Asking us to change this for the convenience of others is like demanding that gay men date biological women.
If they want to be allowed to be who they are then surely they must also do the sane for us?
originally posted by: Dfairlite
a reply to: fastzombie
Well being one of them I don't consider it a disorder. I don't consider it a choice I can switch between either.
You don't consider it a disorder (defined as confusion) that your DNA says you're one gender, that the formation of your body and mind was driven in large part by that gender specific DNA which formed those organs accordingly, yet you 'feel' like you're the opposite gender? Myself, I think that's just asinine in and of itself, how could a man ever know what it's like to feel like a woman, and vice versa? No human has ever felt what it is like to be both a man and a woman and therefore it is impossible for a person to know they feel like the other one, is it not?
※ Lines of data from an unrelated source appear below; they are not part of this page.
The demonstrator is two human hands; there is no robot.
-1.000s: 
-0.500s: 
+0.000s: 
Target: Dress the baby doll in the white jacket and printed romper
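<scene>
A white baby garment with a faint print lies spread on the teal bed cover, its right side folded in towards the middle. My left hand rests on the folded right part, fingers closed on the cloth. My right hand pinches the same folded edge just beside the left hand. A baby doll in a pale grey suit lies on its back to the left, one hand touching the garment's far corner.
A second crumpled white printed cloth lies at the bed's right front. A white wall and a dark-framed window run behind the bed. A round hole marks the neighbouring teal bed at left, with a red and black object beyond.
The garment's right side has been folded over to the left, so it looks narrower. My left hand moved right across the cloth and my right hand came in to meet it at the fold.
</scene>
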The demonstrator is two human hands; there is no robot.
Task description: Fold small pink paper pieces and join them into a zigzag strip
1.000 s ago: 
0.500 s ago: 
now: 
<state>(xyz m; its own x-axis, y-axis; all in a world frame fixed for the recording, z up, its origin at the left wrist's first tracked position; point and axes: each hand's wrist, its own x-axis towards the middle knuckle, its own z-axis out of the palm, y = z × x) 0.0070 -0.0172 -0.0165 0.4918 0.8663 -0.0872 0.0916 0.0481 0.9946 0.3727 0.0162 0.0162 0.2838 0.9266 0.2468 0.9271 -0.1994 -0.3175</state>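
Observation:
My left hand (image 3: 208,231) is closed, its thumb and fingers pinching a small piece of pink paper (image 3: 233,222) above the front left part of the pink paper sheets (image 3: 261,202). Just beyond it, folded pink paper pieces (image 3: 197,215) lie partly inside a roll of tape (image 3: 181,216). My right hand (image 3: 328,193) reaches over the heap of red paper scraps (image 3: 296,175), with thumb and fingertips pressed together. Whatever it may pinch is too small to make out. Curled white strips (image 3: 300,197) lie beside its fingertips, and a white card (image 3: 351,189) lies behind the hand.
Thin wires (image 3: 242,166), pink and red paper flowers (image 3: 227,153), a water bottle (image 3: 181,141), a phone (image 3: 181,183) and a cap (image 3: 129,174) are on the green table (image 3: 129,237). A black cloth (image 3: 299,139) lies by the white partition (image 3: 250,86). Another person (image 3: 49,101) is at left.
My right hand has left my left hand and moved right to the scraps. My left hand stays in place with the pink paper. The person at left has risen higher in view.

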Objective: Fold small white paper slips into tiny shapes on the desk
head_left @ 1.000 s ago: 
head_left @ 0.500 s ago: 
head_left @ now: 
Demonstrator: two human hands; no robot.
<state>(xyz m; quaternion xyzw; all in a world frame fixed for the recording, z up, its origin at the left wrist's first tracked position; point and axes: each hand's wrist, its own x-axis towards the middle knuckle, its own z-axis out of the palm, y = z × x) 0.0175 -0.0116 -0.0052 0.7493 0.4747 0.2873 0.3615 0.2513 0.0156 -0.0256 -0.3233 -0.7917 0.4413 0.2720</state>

You both are ignoring that this article goes against what the study is about.
Ultimately, each individual has the freedom to decide whom they date or are interested in dating, and thus this research does not attempt to make any statements concerning whom an individual should date or consider dating. At the same time, however, understanding the extent to which trans individuals are excluded from the realm of dating can serve as a benchmark for where society currently stands with respect to including trans and non-binary individuals.
We demonstrate that pedagogic interventions utilising mediated contact and the parasocial contact hypothesis provide an effective means of instantiating both an immediate and long-term reduction in prejudice towards transgender people. Through application of the parasocial contact hypothesis, our quasi-experiment demonstrates that exposure to the combined intervention of a panel presentation and a trans-themed film resulted in a significant reduction of self-reported prejudice immediately after exposure and this effect persisted up to 6 weeks later in a sample of 66 female university students. In addition to testing this effect, we also assess the relationship between prejudice towards transgender people and other forms of prejudice, including old-fashioned and modern prejudice towards gay men and lesbian women. In doing so we demonstrate that prejudice towards trans people appears to be conceptually related to prejudice towards gay men and not lesbian women. Limitations and directions for future research are explored.